Psychiatric News
Professional News

May 7, 1999

McDermott Again Pushes for Single-Payer System

Luckily for many Americans, particularly those living without health insurance, one member of Congress vows never to rest until his colleagues see the value of implementing a national, single-payer health care system that covers everyone.

Rep. Jim McDermott (D-Wash.), the only psychiatrist in Congress, has introduced a bill to move the country toward a universal, single-payer system each of the last five congressional sessions, but he has failed to convince many other lawmakers that this is the solution the country needs.

Speaking on April 12 at APA's Federal Legislative Institute in Washington, D.C., McDermott lamented that the U.S.'s "bottom line-driven" health care system has made practicing medicine "not very satisfying anymore." Older physicians are leaving medicine in record numbers, he said, and young people are being trained to operate without the luxury of being "scientists."

"They are more and more forced to practice cookbook medicine, that is, doing what HMOs will pay for," he observed.

McDermott stressed that "the current system has become dysfunctional" and will remain so until policymakers agree on a solution that "restores the doctor-patient relationship to the primary role it once held."

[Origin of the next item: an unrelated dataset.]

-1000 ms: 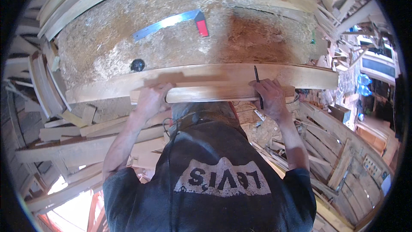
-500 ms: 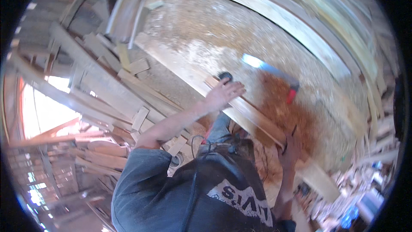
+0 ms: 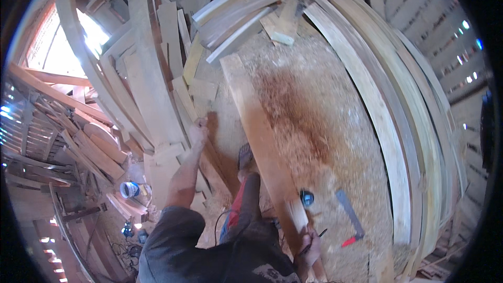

He strongly favors a national plan in which decisions about how care is provided are made at the state level, very much like the system in Canada, where provinces have the freedom, within certain parameters, to tailor the health care system within their borders.

McDermott acknowledged that the Canadian system is certainly not problem free, but in the U.S., he emphasized, "there is now no system, so there is no way to fix it."

What is desperately needed, he said, "is a system that doesn't turn doctors into serfs of insurance companies or makes patients into beggars."

Turning more and more of the system over to private industry, as the Republicans in Congress have tried to do, has caused even more people to join the ranks of uninsured Americans than was the case when the Clinton administration began its unsuccessful campaign to reform health care delivery in 1993, said McDermott, a member of the powerful House Ways and Means Committee. Every special interest had an idea of how such a system ought to be structured, but none were willing to look beyond it to work toward a common goal. Unfortunately, following that private-sector route is how the country ended up with a health care system that seems to satisfy no one except the insurance industry, said McDermott.

Since the defeat of the Clintons' health reform initiative, the ranks of uninsured Americans have swelled by about 20 percent, he emphasized. To help reverse this troubling trend, he plans to introduce legislation that would grant a 30 percent tax deductibility for health insurance costs for individuals earning up to $25,000 a year and couples with incomes up to $40,000. Self-employed Americans can deduct 100 percent of their health insurance costs, but those who work for them usually have no comparable method for reducing the cost of this burden, he explained.

He acknowledged that this idea would not solve the problem of those far too many Americans who cannot afford health insurance, but it should benefit between 5 million and 10 million people. The U.S. should be embarrassed that it is the only industrialized country without a national health care plan, he suggested.

McDermott also described for the psychiatrists at the legislative institute his frustrations with the path on which Medicare reform seems to be headed. He has been particularly close to the issue as a member of the recently ended bipartisan commission appointed to suggest ways to reform Medicare in light of an aging population and projected fund shortage in about 15 years.

"Medicare has been a victim of its own success," he noted. It now covers about 99 percent of elderly Americans compared with the situation just before it was established in 1965, when only 45 percent of that population had medical insurance coverage. But the alternative popular with some of his commission colleagues, to replace Medicare with a voucher system in which each eligible person would purchase insurance on the private market without the current benefit guarantees, would result only in "chaos," according to McDermott, as it "rips apart the fabric of a basic system that needs changes, not gutting."

He ended by quoting Winston Churchill: "You can count on Americans to do the right thing, but only after they have tried everything else."